## PROMPT:
Reproduce exactly, from the data that follows, the line with "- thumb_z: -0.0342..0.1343", the line with "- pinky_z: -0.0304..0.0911", and every line that lies between them.

## EXERCISE MATERIAL:
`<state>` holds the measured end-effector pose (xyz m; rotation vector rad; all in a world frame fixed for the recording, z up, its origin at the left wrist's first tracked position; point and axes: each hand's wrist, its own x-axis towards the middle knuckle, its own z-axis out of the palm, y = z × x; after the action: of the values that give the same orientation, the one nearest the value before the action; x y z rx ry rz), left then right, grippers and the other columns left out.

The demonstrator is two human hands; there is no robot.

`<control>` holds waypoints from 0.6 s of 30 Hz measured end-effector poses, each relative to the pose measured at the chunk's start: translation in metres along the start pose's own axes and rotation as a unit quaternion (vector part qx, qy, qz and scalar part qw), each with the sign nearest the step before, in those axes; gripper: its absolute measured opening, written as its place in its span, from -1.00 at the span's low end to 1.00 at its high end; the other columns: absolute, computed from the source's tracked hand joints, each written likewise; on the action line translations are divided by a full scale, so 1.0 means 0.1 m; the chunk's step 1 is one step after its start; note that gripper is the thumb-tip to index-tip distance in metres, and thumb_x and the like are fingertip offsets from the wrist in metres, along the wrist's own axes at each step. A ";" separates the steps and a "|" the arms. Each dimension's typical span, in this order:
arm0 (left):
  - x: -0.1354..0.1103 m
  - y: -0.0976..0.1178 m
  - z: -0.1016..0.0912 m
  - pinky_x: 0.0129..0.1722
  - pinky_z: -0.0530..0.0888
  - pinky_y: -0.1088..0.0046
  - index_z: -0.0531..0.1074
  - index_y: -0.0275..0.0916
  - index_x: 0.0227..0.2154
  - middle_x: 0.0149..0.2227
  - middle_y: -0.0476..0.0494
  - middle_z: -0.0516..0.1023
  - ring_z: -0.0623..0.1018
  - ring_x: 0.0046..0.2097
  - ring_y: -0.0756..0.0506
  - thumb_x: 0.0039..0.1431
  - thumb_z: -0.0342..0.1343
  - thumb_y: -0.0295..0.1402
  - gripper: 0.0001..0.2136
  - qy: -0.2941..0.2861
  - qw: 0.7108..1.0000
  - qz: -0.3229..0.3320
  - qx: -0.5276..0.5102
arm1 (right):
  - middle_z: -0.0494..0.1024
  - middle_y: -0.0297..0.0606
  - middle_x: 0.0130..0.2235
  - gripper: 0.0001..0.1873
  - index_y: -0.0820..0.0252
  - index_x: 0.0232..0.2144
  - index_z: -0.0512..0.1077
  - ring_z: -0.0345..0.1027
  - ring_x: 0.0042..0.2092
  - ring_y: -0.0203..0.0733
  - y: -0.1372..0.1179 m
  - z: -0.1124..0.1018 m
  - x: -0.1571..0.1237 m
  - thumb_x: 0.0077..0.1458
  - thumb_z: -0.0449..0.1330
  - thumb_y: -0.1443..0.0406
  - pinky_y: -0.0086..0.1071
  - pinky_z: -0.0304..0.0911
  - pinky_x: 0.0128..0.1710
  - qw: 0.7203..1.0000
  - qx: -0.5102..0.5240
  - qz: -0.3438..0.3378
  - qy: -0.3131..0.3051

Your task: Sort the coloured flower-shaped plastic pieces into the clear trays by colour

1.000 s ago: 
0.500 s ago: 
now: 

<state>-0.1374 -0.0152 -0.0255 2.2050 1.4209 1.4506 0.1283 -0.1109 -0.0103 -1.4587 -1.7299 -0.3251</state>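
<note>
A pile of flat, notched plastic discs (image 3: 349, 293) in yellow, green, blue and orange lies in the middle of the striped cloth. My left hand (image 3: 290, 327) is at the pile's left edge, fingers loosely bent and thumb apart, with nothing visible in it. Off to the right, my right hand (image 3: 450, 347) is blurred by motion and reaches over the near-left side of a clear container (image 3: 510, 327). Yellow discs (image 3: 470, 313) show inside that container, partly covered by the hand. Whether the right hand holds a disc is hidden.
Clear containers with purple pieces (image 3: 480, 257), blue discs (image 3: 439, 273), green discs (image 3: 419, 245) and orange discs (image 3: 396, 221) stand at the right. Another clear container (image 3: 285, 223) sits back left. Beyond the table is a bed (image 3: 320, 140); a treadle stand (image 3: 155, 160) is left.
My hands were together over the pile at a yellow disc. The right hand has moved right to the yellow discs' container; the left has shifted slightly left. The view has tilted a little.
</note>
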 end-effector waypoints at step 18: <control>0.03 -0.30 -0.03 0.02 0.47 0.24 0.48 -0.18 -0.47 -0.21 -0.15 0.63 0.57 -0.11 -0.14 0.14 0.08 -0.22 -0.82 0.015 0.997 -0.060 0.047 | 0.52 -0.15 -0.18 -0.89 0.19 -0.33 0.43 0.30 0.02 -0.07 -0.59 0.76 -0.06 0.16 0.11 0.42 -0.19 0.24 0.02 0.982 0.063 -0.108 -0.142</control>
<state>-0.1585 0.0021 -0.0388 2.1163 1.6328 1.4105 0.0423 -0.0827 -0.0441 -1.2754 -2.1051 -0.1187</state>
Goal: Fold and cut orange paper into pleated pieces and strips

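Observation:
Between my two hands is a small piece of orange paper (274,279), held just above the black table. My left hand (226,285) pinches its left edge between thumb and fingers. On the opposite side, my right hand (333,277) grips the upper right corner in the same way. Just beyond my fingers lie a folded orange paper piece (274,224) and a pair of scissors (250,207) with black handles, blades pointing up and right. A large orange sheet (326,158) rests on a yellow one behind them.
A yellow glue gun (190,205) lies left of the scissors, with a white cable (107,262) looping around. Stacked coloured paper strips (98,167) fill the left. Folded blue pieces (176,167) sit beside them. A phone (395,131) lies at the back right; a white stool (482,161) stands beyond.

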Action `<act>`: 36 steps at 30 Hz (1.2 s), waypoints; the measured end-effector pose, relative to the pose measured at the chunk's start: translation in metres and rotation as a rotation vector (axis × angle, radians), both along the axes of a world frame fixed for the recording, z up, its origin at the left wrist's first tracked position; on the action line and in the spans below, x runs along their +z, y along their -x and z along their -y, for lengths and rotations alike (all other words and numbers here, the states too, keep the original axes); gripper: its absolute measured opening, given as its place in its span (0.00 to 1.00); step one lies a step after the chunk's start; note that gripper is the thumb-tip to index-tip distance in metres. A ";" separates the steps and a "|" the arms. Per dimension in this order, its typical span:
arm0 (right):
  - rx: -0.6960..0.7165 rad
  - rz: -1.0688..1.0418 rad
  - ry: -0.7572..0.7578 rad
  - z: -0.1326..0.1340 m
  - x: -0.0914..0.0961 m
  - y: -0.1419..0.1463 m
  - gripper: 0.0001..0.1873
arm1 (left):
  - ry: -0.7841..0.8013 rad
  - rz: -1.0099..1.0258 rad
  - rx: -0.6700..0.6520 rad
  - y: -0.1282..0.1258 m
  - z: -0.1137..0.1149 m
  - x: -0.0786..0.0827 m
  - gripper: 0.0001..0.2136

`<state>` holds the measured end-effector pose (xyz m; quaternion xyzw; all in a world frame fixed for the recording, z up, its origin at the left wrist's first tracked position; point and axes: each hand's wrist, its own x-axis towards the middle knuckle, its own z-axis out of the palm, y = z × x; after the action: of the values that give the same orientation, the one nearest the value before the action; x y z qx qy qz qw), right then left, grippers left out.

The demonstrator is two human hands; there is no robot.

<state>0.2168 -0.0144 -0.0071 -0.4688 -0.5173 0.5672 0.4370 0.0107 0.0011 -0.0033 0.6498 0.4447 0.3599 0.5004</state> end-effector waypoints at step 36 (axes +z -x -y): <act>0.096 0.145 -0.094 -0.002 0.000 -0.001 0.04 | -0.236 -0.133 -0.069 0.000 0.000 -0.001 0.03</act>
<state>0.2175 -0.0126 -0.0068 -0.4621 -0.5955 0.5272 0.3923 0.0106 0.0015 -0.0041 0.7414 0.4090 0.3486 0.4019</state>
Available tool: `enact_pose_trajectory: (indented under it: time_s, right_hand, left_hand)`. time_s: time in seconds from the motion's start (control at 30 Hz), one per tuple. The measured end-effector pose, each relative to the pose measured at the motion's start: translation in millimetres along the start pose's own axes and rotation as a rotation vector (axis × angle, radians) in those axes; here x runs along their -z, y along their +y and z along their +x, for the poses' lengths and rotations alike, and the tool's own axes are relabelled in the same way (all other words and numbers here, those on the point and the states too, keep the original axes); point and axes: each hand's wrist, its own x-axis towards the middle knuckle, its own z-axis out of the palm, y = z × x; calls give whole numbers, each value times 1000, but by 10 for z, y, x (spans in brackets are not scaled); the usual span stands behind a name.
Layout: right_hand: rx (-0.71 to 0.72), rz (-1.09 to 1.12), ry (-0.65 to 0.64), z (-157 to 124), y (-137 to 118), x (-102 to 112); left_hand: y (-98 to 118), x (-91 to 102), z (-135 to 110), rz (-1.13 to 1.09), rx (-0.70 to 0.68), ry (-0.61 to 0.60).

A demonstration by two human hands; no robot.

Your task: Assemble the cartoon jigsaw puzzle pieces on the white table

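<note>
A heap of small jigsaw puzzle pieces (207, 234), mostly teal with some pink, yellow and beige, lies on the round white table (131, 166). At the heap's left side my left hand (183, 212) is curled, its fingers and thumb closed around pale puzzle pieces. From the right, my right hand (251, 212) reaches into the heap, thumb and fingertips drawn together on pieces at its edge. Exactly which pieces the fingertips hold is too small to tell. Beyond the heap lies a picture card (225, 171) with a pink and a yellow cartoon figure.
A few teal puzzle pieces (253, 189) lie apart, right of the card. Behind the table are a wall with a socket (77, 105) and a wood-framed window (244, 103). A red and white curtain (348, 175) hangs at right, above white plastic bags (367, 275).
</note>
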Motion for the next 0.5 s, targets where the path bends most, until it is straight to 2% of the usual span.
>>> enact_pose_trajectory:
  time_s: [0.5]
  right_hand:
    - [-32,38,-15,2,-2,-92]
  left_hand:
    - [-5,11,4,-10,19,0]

## SOLUTION TO THE EXERCISE:
  - thumb_z: -0.0342..0.1343
  - thumb_y: -0.0295..0.1402
  - gripper: 0.0001..0.2136
  - qy: -0.2941..0.2861
  - qw: 0.7108..1.0000
  - qz: -0.3229..0.3320
  - qx: -0.5276..0.5102
arm1 (right):
  - middle_z: -0.0494..0.1024
  - middle_y: -0.0297..0.0606
  - middle_x: 0.0130..0.2235
  - gripper: 0.0001..0.1873
  - index_y: -0.0820..0.0252
  - index_x: 0.0232..0.2144
  - index_z: -0.0512..0.1077
  - ring_z: -0.0345..0.1027
  - ring_x: 0.0042..0.2092
  - ring_y: -0.0203..0.0733
  - y: -0.1372..0.1179 m
  - z: -0.1124..0.1018 m
  - x: -0.1571..0.1237 m
  - thumb_x: 0.0077..0.1458
  - thumb_z: -0.0449..0.1330
  - thumb_y: -0.1443..0.0406
  - pinky_y: -0.0086..0.1071
  - pinky_z: -0.0304..0.0911

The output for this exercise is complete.